● **PROVIDED ENTRIES**:
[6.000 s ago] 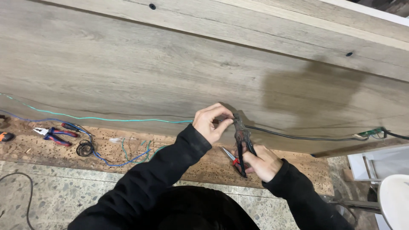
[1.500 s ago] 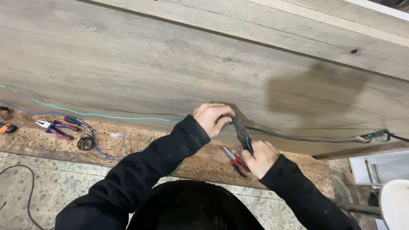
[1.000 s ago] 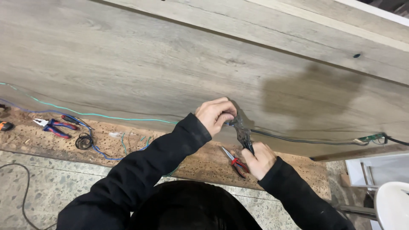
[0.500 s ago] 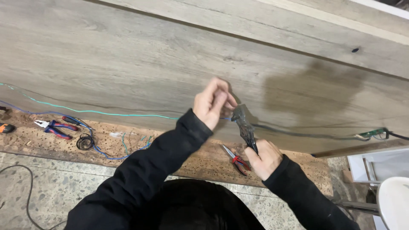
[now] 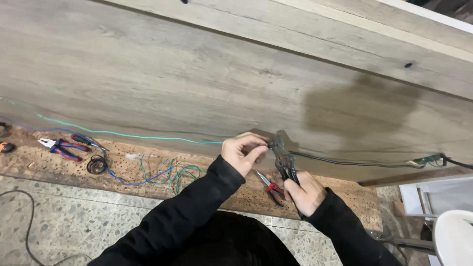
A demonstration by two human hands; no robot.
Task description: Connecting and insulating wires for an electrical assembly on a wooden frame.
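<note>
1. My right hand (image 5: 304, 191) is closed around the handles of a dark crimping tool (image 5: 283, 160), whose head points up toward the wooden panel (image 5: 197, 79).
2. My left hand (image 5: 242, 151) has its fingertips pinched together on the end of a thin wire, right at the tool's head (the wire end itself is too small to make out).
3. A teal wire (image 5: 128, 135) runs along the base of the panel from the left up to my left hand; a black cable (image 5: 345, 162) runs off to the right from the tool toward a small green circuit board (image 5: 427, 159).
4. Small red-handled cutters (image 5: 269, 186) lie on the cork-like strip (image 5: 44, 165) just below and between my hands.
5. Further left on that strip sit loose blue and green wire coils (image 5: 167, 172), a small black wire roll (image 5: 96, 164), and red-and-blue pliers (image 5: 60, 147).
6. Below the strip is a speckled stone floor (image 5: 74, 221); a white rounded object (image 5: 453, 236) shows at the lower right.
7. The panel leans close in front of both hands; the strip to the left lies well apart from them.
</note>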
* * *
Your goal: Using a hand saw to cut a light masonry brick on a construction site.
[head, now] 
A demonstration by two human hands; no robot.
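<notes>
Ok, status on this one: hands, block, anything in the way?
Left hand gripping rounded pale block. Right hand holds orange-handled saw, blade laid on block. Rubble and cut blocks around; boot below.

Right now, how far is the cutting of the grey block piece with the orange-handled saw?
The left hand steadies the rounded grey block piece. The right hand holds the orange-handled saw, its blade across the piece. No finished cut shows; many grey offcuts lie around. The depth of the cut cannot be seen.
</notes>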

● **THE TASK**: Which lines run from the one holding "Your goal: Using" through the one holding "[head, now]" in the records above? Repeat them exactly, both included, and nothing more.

● **SOLUTION FOR THIS PROBLEM**:
Your goal: Using a hand saw to cut a light masonry brick on a construction site.
[head, now] 

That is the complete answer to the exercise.